Lift out, unaltered, the lines of the material below between the line holding "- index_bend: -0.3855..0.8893" and the line holding "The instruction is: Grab", counting both.

__Supplied material__
***

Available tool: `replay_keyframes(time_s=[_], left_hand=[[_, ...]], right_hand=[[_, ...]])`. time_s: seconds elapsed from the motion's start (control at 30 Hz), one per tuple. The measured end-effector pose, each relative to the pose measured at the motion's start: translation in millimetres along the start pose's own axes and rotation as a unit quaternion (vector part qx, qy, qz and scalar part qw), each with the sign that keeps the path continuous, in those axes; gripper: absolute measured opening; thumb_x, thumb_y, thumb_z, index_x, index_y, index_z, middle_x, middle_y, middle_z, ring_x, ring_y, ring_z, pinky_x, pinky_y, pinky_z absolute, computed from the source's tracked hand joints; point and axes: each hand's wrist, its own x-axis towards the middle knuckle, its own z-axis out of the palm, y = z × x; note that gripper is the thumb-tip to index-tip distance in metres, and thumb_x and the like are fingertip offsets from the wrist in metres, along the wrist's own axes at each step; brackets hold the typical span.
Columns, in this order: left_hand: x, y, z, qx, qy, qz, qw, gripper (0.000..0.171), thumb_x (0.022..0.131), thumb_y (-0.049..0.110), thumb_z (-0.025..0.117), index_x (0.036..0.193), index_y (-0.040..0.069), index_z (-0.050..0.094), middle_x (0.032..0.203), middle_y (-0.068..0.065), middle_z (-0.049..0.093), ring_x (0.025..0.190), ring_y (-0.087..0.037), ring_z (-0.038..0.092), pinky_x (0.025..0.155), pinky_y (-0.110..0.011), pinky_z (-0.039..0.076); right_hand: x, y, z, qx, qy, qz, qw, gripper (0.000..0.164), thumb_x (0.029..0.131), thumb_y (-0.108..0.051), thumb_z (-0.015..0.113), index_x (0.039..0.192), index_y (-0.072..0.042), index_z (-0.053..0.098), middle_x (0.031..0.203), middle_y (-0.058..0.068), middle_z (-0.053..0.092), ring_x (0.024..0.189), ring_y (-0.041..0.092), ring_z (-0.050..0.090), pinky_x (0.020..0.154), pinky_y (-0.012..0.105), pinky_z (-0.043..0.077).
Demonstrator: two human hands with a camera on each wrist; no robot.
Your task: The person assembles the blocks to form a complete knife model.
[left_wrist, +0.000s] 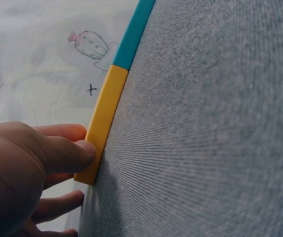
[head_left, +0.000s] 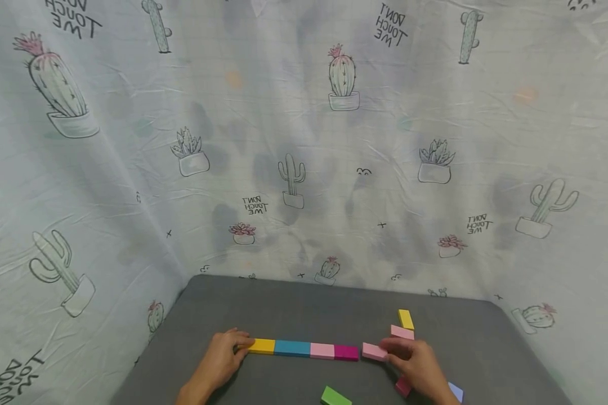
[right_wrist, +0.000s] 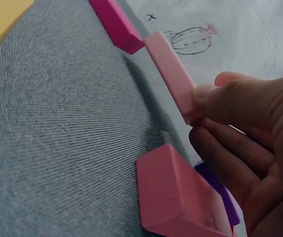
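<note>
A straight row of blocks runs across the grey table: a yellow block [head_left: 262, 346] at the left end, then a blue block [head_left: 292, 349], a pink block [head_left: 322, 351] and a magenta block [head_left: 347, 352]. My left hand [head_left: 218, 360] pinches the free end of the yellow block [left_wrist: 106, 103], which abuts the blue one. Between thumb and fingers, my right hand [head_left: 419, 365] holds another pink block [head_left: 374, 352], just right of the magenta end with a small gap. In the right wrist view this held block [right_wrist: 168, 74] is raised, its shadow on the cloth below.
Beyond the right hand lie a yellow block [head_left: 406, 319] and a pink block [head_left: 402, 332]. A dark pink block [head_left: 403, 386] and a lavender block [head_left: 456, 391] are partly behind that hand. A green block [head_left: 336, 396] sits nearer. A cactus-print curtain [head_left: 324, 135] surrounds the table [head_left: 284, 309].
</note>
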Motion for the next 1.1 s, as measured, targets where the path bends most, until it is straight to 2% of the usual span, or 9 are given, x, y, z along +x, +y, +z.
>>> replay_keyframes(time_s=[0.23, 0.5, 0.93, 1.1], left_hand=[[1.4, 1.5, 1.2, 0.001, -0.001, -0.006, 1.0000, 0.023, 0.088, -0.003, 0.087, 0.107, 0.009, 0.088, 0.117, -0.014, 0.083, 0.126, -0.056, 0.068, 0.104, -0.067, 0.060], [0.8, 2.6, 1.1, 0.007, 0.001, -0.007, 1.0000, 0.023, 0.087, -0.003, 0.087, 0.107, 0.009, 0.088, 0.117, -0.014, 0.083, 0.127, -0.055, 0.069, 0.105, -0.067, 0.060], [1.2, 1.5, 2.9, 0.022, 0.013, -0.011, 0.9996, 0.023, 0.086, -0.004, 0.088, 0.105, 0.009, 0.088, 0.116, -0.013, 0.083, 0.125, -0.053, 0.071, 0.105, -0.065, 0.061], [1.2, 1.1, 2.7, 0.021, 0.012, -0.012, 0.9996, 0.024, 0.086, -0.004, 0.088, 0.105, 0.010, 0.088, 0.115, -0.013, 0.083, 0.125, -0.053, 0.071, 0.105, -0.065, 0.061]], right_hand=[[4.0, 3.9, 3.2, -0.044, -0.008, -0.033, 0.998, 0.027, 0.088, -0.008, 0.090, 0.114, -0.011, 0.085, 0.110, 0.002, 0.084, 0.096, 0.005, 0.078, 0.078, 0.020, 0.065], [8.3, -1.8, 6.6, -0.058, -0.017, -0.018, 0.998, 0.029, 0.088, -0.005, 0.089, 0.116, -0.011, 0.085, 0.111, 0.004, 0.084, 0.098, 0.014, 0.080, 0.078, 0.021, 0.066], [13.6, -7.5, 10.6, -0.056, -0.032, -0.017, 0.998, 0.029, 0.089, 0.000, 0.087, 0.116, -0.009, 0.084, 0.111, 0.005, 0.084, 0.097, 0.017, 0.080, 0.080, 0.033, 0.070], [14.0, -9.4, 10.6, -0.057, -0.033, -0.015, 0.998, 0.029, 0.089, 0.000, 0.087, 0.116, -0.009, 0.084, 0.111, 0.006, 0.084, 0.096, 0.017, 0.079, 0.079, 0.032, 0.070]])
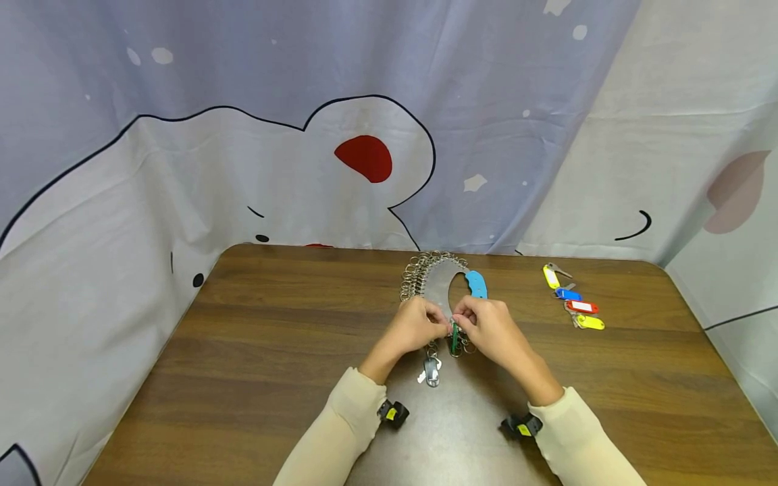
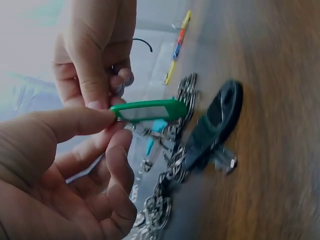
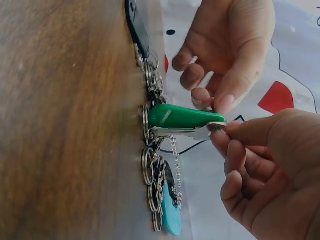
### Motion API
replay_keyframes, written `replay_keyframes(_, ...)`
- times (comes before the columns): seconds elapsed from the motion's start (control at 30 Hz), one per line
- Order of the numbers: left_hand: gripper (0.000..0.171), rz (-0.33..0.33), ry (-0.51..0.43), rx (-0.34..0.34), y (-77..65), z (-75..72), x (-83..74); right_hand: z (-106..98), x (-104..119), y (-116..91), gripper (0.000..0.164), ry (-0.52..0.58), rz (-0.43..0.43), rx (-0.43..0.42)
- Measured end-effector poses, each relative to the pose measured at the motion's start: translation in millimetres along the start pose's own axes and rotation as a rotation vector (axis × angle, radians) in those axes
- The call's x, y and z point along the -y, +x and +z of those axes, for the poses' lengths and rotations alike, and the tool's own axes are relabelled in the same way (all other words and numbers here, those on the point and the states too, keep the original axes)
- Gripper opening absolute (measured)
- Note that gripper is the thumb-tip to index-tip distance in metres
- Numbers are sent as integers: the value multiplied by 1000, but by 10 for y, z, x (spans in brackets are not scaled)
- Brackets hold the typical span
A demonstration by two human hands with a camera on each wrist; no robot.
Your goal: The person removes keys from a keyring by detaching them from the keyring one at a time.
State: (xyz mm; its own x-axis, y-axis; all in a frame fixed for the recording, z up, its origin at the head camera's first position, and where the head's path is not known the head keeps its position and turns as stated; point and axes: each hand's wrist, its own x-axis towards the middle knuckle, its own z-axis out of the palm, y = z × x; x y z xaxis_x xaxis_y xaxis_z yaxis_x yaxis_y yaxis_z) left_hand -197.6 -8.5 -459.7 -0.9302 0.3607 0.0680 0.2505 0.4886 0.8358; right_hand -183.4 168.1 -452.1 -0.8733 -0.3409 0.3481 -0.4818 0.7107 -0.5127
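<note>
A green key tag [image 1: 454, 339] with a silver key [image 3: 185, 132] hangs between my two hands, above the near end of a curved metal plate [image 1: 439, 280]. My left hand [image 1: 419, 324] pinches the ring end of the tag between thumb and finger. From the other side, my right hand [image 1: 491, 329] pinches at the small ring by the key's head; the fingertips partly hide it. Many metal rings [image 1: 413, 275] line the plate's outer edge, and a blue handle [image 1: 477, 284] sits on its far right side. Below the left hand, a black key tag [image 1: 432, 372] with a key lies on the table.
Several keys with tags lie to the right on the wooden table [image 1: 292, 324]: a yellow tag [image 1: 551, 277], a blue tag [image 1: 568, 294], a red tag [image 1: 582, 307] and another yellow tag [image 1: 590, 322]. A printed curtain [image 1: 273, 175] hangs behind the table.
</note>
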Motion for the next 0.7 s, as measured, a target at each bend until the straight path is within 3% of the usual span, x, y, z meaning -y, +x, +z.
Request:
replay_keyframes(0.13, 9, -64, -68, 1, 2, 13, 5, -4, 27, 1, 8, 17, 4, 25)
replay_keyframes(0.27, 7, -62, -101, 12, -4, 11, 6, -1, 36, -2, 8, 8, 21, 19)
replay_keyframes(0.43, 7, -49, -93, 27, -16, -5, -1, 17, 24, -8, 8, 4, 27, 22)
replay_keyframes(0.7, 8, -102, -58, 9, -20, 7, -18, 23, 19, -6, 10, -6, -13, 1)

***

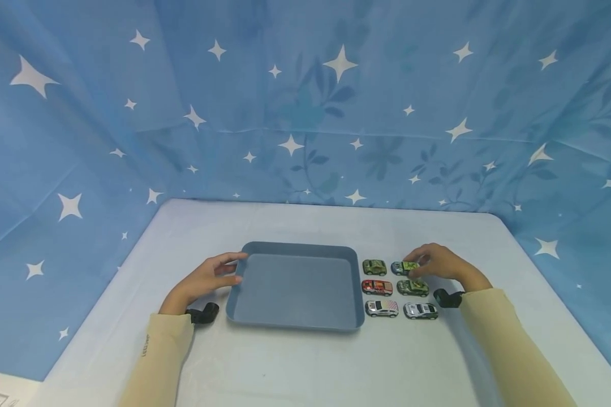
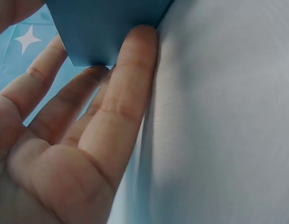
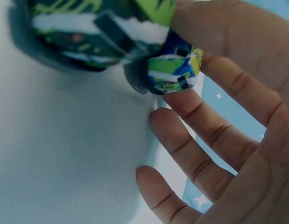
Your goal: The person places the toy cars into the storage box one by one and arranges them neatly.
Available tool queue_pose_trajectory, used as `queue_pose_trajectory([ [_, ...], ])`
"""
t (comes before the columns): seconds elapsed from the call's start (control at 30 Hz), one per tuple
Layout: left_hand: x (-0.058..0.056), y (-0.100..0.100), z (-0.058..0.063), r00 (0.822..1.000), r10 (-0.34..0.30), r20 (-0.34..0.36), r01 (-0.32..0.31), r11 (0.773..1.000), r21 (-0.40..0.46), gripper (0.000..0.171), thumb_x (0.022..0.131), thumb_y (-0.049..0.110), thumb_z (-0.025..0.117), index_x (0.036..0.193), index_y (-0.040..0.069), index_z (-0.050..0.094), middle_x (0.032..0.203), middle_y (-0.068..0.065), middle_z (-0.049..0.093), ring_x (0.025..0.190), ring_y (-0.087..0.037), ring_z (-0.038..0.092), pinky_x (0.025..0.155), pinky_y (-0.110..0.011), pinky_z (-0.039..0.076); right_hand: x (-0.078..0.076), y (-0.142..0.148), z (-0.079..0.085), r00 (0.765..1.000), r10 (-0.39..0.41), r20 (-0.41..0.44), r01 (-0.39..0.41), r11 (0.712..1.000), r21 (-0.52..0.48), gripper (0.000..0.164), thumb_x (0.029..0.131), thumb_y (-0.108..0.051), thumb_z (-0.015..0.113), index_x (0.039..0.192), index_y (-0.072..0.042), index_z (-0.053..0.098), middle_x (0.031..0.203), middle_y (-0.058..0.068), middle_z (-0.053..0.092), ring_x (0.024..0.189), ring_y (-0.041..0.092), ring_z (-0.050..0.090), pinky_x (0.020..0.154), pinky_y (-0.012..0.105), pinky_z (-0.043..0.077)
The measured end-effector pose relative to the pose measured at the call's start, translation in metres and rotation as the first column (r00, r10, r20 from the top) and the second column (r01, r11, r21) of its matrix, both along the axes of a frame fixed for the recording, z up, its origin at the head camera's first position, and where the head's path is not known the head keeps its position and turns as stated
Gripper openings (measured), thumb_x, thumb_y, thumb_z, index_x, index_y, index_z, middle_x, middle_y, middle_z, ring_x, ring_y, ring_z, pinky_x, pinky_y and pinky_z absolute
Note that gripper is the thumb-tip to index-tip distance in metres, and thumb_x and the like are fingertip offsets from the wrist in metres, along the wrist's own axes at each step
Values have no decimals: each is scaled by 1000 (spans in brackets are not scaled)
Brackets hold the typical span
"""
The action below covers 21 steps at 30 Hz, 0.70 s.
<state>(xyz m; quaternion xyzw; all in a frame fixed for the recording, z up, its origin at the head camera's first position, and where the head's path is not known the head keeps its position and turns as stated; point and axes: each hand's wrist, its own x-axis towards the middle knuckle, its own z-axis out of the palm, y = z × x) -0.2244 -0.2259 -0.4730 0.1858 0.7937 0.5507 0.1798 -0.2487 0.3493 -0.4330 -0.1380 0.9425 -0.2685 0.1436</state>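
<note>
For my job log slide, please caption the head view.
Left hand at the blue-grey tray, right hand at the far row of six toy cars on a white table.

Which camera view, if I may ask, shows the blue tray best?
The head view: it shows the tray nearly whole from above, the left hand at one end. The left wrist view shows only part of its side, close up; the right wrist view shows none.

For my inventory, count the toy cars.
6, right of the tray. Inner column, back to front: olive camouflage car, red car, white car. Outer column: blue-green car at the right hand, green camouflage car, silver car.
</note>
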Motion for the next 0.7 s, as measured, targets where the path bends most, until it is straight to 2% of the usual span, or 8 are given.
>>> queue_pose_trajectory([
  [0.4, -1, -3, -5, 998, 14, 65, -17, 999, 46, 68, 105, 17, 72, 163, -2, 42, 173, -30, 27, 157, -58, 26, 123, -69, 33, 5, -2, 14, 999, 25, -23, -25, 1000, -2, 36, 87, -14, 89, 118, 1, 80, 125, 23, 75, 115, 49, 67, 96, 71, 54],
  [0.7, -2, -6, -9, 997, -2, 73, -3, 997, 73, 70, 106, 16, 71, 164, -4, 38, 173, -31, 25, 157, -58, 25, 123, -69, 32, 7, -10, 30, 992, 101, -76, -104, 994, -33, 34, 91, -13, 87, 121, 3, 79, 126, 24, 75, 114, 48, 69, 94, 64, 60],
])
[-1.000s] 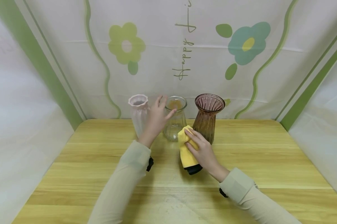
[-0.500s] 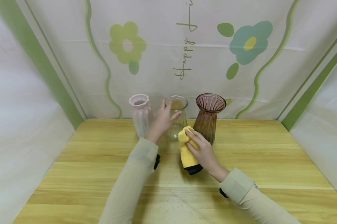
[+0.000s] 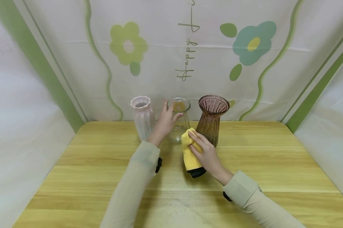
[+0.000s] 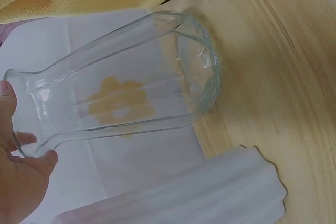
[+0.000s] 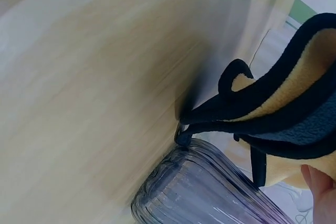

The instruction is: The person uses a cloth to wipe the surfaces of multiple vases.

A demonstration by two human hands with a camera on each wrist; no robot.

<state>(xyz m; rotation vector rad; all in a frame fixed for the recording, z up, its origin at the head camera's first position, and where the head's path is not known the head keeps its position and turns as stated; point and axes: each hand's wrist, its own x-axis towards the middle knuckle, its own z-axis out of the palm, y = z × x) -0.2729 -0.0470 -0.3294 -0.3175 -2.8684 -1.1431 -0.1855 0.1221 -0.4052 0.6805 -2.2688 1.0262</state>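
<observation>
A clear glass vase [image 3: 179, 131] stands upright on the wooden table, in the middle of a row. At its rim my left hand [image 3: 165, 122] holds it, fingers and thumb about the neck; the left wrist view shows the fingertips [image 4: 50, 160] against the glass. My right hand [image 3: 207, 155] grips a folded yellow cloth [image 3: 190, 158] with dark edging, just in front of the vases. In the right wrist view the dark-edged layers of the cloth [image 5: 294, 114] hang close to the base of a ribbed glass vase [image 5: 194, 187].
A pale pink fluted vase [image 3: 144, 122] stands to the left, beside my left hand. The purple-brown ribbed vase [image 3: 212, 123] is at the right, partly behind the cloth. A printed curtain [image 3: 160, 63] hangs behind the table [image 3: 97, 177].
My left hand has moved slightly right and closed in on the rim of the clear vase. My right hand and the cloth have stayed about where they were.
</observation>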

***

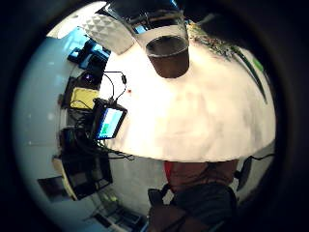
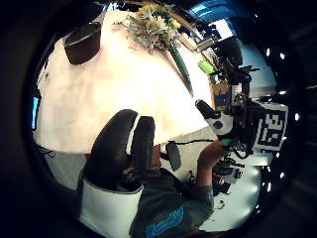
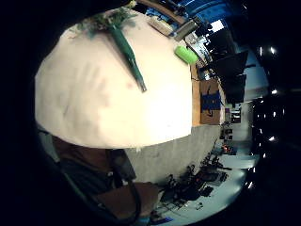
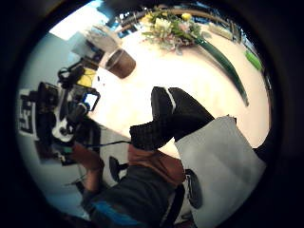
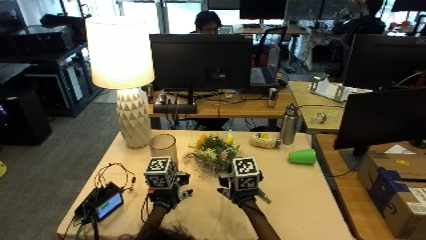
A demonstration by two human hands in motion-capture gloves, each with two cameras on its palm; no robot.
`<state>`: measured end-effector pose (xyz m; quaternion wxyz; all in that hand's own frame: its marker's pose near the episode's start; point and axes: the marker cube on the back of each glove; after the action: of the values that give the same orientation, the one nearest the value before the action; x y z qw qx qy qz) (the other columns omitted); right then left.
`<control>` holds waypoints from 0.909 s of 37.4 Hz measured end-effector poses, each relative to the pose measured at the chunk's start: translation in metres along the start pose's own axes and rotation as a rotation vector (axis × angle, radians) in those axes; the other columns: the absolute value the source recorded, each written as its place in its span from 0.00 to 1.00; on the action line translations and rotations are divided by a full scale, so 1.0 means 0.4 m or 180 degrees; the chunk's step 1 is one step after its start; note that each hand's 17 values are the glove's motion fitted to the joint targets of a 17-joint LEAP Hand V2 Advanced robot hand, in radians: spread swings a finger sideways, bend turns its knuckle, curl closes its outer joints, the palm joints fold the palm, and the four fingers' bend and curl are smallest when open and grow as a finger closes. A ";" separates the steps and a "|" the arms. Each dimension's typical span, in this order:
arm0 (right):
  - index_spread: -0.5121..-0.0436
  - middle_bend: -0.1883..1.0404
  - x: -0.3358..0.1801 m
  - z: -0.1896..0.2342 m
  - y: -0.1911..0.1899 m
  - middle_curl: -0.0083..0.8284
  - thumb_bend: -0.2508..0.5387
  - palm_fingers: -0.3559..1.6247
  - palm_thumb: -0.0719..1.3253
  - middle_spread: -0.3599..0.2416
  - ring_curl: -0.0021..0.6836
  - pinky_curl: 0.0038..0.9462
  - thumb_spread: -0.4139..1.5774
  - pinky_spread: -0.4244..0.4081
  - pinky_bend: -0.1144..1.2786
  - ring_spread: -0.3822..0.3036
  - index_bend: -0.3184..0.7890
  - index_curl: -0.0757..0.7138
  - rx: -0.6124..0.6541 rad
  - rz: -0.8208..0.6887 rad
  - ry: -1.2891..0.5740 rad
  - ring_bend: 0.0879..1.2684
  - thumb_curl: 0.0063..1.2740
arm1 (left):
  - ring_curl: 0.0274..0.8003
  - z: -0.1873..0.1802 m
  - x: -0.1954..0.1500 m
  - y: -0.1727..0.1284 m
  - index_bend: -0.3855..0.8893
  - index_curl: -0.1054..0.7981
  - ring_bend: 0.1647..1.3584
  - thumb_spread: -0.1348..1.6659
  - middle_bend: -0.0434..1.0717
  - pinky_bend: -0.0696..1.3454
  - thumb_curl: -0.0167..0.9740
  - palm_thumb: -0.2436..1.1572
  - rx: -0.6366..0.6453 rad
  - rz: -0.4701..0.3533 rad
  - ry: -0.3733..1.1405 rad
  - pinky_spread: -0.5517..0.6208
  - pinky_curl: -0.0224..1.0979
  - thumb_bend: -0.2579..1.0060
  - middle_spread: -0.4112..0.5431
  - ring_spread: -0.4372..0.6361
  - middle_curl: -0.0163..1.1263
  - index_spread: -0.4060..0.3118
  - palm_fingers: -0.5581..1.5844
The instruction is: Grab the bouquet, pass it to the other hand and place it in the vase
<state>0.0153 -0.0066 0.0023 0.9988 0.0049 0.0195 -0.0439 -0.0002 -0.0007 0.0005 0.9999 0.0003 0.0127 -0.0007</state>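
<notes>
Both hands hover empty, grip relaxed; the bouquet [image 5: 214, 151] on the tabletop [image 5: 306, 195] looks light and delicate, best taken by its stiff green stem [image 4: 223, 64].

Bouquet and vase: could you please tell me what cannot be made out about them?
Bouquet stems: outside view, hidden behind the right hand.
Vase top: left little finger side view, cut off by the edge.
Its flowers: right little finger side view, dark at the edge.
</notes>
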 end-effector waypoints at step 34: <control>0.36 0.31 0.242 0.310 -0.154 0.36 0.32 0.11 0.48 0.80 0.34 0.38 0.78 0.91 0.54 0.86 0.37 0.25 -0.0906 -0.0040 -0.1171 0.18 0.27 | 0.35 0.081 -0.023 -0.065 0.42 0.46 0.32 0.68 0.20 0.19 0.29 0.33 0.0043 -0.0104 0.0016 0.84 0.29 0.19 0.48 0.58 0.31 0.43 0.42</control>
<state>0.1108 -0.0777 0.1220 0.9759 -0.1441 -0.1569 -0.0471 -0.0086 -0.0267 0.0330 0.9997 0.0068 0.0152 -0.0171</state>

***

__Solution for this problem__
  - index_bend: -0.3855..0.8893
  - index_curl: -0.1054..0.7981
  - ring_bend: 0.1647..1.3584
  - thumb_spread: -0.1348..1.6659
  - middle_bend: -0.0434..1.0717
  - pinky_bend: -0.0696..1.3454
  - thumb_curl: -0.0167..0.9740
  - palm_thumb: -0.2436..1.1572
  - rx: -0.6366..0.6453 rad
  - rz: -0.4701..0.3533 rad
  - ry: -0.3733..1.1405 rad
  - pinky_spread: -0.5517..0.6208
  - pinky_curl: -0.0224..1.0979
  - thumb_bend: -0.2579..1.0060
  - middle_spread: -0.4112..0.5431
  - ring_spread: -0.4372..0.6361
  - middle_curl: -0.0163..1.1263
  - index_spread: -0.4060..0.3118
  - palm_fingers: -0.5581..1.5844
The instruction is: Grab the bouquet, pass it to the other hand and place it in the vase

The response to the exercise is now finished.